**WORK TO COMPLETE:** For this exercise, return exactly the lines of the material below that begin at the one with "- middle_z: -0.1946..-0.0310" and stop after the one with "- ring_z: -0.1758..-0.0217".

**COLLECTED DATA:**
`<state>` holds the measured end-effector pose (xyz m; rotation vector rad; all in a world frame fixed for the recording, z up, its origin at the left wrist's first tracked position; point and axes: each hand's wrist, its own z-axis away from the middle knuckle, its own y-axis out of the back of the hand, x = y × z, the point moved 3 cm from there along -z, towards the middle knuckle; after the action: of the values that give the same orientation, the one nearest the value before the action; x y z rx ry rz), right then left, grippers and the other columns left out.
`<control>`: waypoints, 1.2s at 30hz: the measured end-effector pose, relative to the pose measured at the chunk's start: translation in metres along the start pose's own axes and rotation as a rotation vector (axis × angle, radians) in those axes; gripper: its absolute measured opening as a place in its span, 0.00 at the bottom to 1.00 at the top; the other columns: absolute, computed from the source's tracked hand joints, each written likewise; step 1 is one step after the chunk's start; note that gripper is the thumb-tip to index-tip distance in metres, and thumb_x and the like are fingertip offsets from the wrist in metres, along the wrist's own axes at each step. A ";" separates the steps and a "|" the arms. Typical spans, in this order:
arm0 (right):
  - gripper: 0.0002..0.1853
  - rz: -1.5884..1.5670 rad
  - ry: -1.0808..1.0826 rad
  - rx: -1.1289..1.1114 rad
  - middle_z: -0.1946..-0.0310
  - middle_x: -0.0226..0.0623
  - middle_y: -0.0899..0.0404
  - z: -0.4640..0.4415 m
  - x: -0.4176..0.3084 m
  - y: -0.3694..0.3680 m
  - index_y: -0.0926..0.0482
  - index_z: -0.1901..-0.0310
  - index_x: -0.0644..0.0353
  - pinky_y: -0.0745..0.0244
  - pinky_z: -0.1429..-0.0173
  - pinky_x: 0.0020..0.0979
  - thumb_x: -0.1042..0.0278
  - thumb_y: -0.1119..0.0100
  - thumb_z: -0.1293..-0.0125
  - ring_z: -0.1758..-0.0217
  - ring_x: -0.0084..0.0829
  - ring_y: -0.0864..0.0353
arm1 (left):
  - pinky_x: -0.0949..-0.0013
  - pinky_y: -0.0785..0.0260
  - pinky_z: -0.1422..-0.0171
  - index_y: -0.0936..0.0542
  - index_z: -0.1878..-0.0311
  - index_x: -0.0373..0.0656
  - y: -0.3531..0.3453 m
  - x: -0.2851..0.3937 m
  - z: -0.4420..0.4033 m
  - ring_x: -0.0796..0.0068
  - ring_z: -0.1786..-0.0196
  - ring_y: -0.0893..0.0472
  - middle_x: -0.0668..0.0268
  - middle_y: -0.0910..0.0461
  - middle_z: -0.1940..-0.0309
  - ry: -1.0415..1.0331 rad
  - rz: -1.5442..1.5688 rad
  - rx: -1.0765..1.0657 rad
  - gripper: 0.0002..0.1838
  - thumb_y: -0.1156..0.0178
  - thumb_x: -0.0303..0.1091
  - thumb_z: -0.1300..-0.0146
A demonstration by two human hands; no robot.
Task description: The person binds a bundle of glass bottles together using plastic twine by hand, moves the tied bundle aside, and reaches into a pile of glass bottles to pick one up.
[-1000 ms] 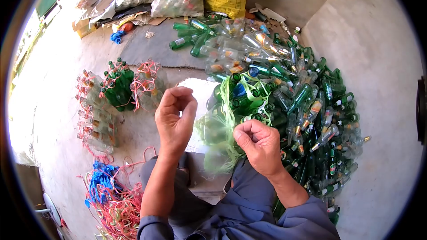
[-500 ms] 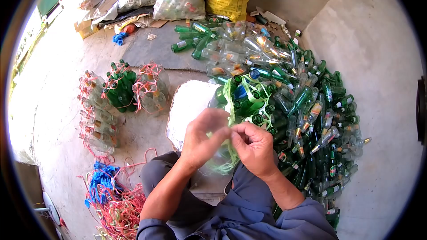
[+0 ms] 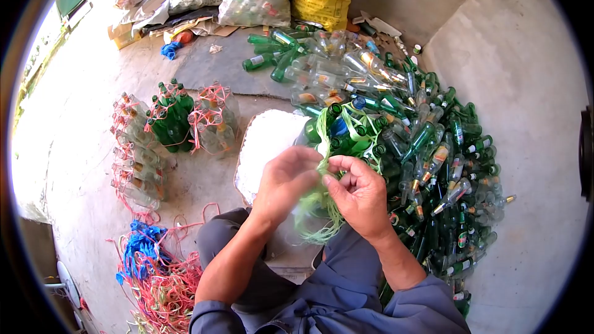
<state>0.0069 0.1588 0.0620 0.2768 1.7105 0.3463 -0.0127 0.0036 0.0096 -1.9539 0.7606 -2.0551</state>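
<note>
Beside the heaped glass bottles (image 3: 455, 195), our left hand (image 3: 286, 182) and right hand (image 3: 359, 195) pinch green plastic strands (image 3: 323, 176), fingers curled.

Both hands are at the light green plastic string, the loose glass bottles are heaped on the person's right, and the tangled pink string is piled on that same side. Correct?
Wrong side for the tangled pink string: the head view shows it piled on the person's left. The left hand and right hand are at the light green plastic string, and the loose glass bottles are heaped on the right.
</note>
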 end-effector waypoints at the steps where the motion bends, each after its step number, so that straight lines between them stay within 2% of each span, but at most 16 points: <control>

**YOUR RESPONSE:**
  - middle_z: -0.1946..-0.0310
  - middle_x: -0.0226..0.0623
  - middle_y: -0.0899..0.0404
  - z: -0.4640..0.4415 m
  - x: -0.4176..0.3084 m
  - y: -0.3694..0.3680 m
  - index_y: -0.0926..0.0482
  - index_z: -0.1901..-0.0310
  - index_x: -0.0644..0.0353
  - pinky_y: -0.0745..0.0244
  - pinky_z: -0.1429..-0.0173
  - pinky_x: 0.0020..0.0979
  - thumb_x: -0.1042..0.0278
  - thumb_y: -0.1119..0.0100
  - thumb_z: -0.1293..-0.0125
  - ring_z: -0.1758..-0.0217

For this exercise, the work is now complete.